| WHAT THE TASK REQUIRES |
This exercise calls for the whole listing to be given again exactly, without images.

##########

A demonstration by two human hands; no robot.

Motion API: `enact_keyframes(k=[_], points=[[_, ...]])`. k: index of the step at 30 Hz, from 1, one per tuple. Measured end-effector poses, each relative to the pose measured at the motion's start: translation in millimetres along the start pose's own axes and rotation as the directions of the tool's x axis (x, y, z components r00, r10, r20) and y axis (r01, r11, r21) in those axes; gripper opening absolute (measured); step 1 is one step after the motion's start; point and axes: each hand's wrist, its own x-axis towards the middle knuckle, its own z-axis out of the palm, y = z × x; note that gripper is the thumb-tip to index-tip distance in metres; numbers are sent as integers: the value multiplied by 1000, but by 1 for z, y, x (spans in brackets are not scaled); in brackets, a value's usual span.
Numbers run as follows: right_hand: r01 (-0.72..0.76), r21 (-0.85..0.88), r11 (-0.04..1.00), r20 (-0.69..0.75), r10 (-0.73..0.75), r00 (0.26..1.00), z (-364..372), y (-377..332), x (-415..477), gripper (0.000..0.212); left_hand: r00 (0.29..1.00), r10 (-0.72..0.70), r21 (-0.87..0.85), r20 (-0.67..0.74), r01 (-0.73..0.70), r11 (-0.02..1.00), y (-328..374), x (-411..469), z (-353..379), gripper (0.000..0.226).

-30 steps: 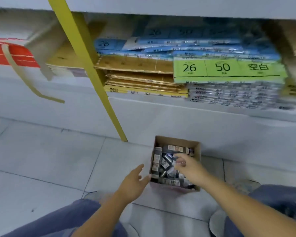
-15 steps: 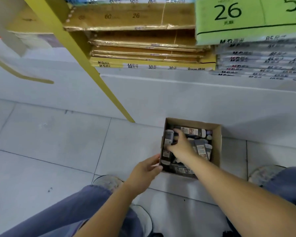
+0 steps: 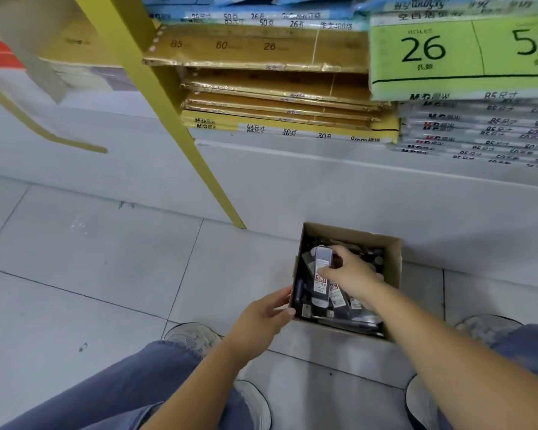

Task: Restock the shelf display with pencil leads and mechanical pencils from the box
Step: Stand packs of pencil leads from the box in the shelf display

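Pinching a lead case is the right hand; left hand holds box

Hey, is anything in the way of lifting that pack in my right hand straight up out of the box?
Nothing visible. The right hand pinches the lead pack over the other packs, the box is open on top, and the left hand holds its near left corner, off to the side.

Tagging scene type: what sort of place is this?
Probably a stationery shop aisle: shelf stacked with loose-leaf paper packs labelled by hole count, cardboard box of pencil-lead cases on the tiled floor.
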Motion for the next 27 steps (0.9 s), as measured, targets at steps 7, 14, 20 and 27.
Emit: enact_keyframes(k=[7, 14, 20, 27], points=[[62, -18, 998, -13, -63, 998, 17, 1, 2, 51, 1000, 6, -40, 17, -5, 999, 0, 1, -1, 43], [31, 154, 988, 21, -35, 999, 15, 6, -1, 54, 1000, 9, -24, -1, -9, 1000, -1, 4, -3, 41], [115, 262, 958, -26, -112, 993, -15, -18, -28, 42, 987, 35, 76, -157, -23, 997, 23, -1, -1, 58], [354, 360, 863, 85, -409, 909, -56, -99, -114, 49, 975, 200, -246, 97, -172, 954, 128, -46, -14, 41]])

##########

| EXERCISE RESULT |
A demonstration by two human hands; no robot.

Motion API: `enact_keyframes(k=[_], points=[[_, ...]])`. k: index of the step at 30 Hz, from 1, one per tuple. Measured end-effector poses, each relative to the pose measured at the motion's start: translation in millimetres along the start pose's own axes and rotation as the directions of the tool's x axis (x, y, z components r00, r10, r20) and y axis (r01, r11, r21) in those axes; gripper opening absolute (measured); step 1 is one step after the motion's start; point and axes: each hand's wrist, its own x-axis towards the middle knuckle, its own z-axis out of the palm, y = z × x; note that gripper is the thumb-tip to index-tip distance in metres; numbers are sent as integers: the value multiplied by 1000, but by 1 for z, y, x (spans in brackets are not scaled); in brackets, a value's usual span.
Numbers run as follows: right_hand: r01 (-0.72..0.76), r21 (-0.85..0.88), r11 (-0.04..1.00), r20 (-0.69..0.75), r10 (-0.73..0.75), r00 (0.26..1.00), z (-364..372), y (-377..332), x (-415..477), gripper (0.000..0.212); left_hand: r00 (0.29..1.00), r10 (-0.72..0.70), r21 (-0.87..0.85), r20 (-0.67..0.74), r01 (-0.73..0.70), r11 (-0.02..1.00), y (-328..374), x (-411..469), z (-353..379), gripper (0.000..0.226).

-30 steps: 
-15 steps: 
+0 steps: 

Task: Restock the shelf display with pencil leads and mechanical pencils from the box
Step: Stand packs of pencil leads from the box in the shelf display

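Pinching a lead case is the right hand; left hand holds box

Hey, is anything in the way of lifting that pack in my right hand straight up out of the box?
Nothing visible. The right hand pinches the lead pack over the other packs, the box is open on top, and the left hand holds its near left corner, off to the side.

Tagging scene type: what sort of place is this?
Probably a stationery shop aisle: shelf stacked with loose-leaf paper packs labelled by hole count, cardboard box of pencil-lead cases on the tiled floor.
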Motion for the next 27 steps (0.9 s), as measured, targets at steps 7, 14, 20 and 27.
Emit: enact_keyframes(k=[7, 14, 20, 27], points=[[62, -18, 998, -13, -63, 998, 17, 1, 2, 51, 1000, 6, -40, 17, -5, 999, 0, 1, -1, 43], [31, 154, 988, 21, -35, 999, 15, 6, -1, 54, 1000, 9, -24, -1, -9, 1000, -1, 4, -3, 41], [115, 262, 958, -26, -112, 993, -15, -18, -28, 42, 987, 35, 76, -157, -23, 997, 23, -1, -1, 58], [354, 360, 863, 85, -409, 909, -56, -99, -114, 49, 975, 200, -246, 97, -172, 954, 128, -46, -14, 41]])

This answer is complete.